Sometimes you just gotta laugh.

Hillary and Obama are tossing mud over which tyrants they’d meet with and when. Obama, pitching himself as a grown up, said he’d meet with any and all, whenever. Hillary pounced on his naivete and said she’d have to know the circumstances first.

Both are advancing the notion that Bush never practices diplomacy, preferring to sulk in his Oval Office if the world doesn’t do his bidding. Sample:

“The times are over when just talking tough or refusing to talk to folks is somehow an emblem of your toughness,” Obama continued.”

Bush has notched quite a few diplomatic victories, more than Bill Clinton by a long shot. Consider:

  • Convincing Libya’s nut-case Mohammar Khadafi to give up his nuclear program. This was done without a shot being fired, unless you count the example of Saddam’s downfall that encourged Khadafi to quit when the quitting was good.
  • Negotiated an end to the Sudanese civil war that had raged for decades and killed 1.9 million civilians. Remember the “Lost Boys of Sudan?” That was the war that was. The Bush administration efforts resulted in the 2005 peace agreement.
  • Negotiated a treaty with North Korea after refusing to meet one-on-one with Kim Jong-il, as John Kerry insisted he do. Instead, Bush worked with five other nations to put pressure on the regime. Time will tell if the deal holds, but for the moment it’s rather cheeky for Democrats to bitch about Bush being unilateral.
  • Bush won on Global Warming, though you don’t hear much about it. Such are the anti-capitalist sentiments among the Left who would destroy the US economy just to lower carbon emissions.

Bush played a smart hand:

From the early days of the Kyoto Protocol, one of the not-so-hidden agendas of the Europeans was to use climate-change agreements to hobble the American economy, so much so that even the Clinton administration felt compelled to push back.

…Bush has firmly rejected hard emissions caps and international tradable-emissions schemes (cap and trade). In his recent remarks, he emphasized that emerging nations such as China and India should be able to set their own emissions goals relative to their economic circumstances, and press above all for technology transfer.
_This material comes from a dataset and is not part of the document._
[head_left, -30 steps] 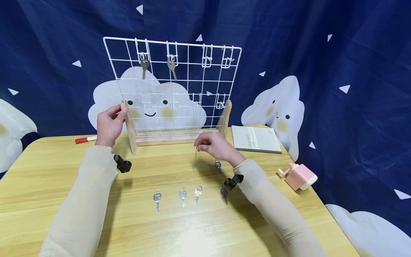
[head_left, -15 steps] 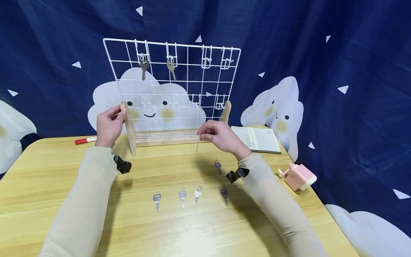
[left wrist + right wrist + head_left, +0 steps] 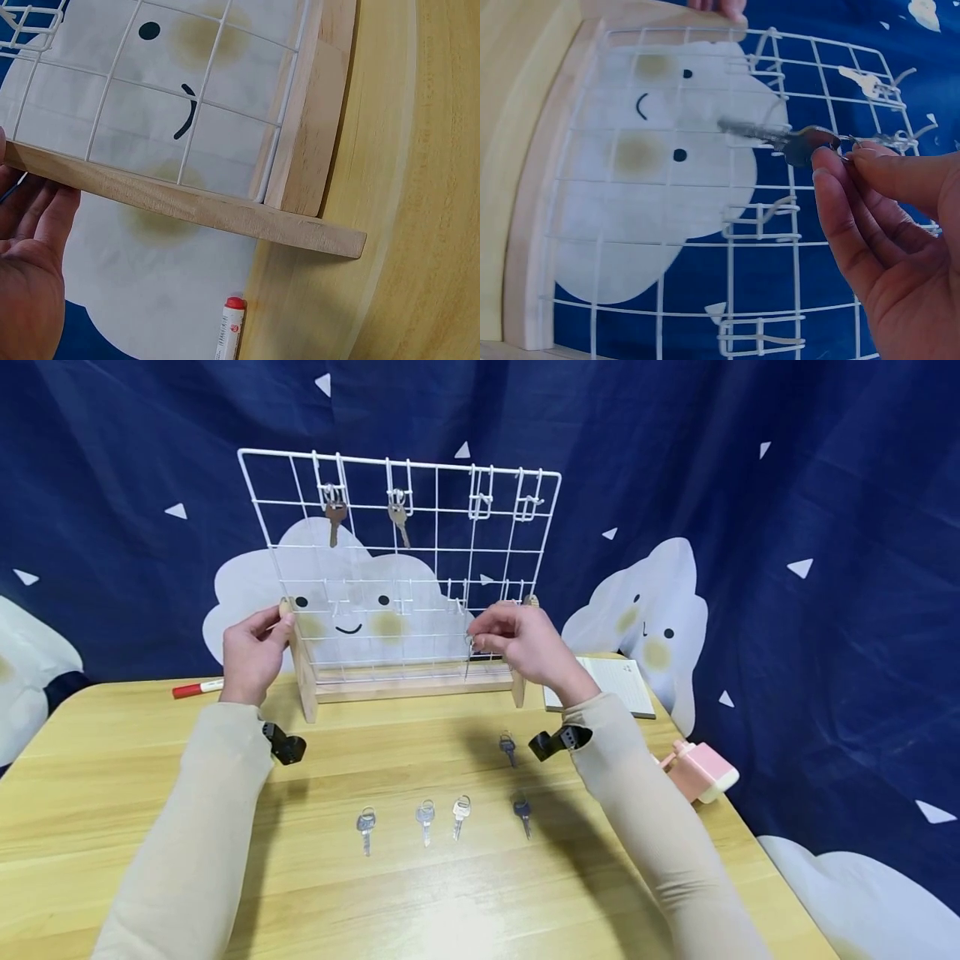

Translation: Any realistic greenhouse-gas-emissions program will have to recognize that developing nations such as China and India must grow. This is true also of the U.S., whose economy continues to expand even as Europe stagnates. At least for the intermediate term, the emissions of such nations will grow too. By proposing to convene the Big 15 emitters under U.S. leadership, Bush threatens to eclipse the U.N. Framework Convention on Climate Change, which brought us Kyoto. Not bad for a day’s work.

Bush has a strong card to play. For the last several years he has been ridiculed for his emphasis on reducing “emissions intensity” — i.e., the amount of greenhouse gases (GHG) emitted per dollar of economic output — and for the United States’ voluntary emissions strategy to lower GHG intensity. Two weeks ago the Department of Energy released preliminary figures showing that U.S. GHG emissions declined by 1.3 percent in 2006 while the economy grew by 3.3. percent.

This is significant: It is the first time U.S. GHG emissions have fallen in a non-recessionary year. In most European nations, GHG emissions went up last year; in fact, the U.S. has improved its energy efficiency faster than Europe over the last six years. By the time Bush leaves office in 2009, U.S. GHG emissions will have risen only about half as much as they did during the Clinton years. China and India could accept a GHG-intensity goal, for it is in their economic interest to improve their energy efficiency in cost-effective ways.

Hillary, as Bill’s co-president, can count the resolution of the conflict in Ireland as a win. But how many died in Ireland’s “troubles” over the years? Nothing like 1.9 million. So, unless you’re a racist who figures Irish lives count more than Sudanese lives, the Sudan treaty is the greater triumph.

As for Israel-Palestinian conflict, Clinton nearly popped a gasket in the waning days of his presidency trying to strike a deal between the two sides. But he got played by Arafat, who was never serious.

Which lead to one of the most humiliating scenes in recent American diplomacy: our Secretary of State, Madeline Albright chasing (literally) Arafat to his car begging him to return to the negotiations. Imagine how that image strenghtened our standing in the mideast.

And they dare to call Bush an amateur. Cheeky, indeed.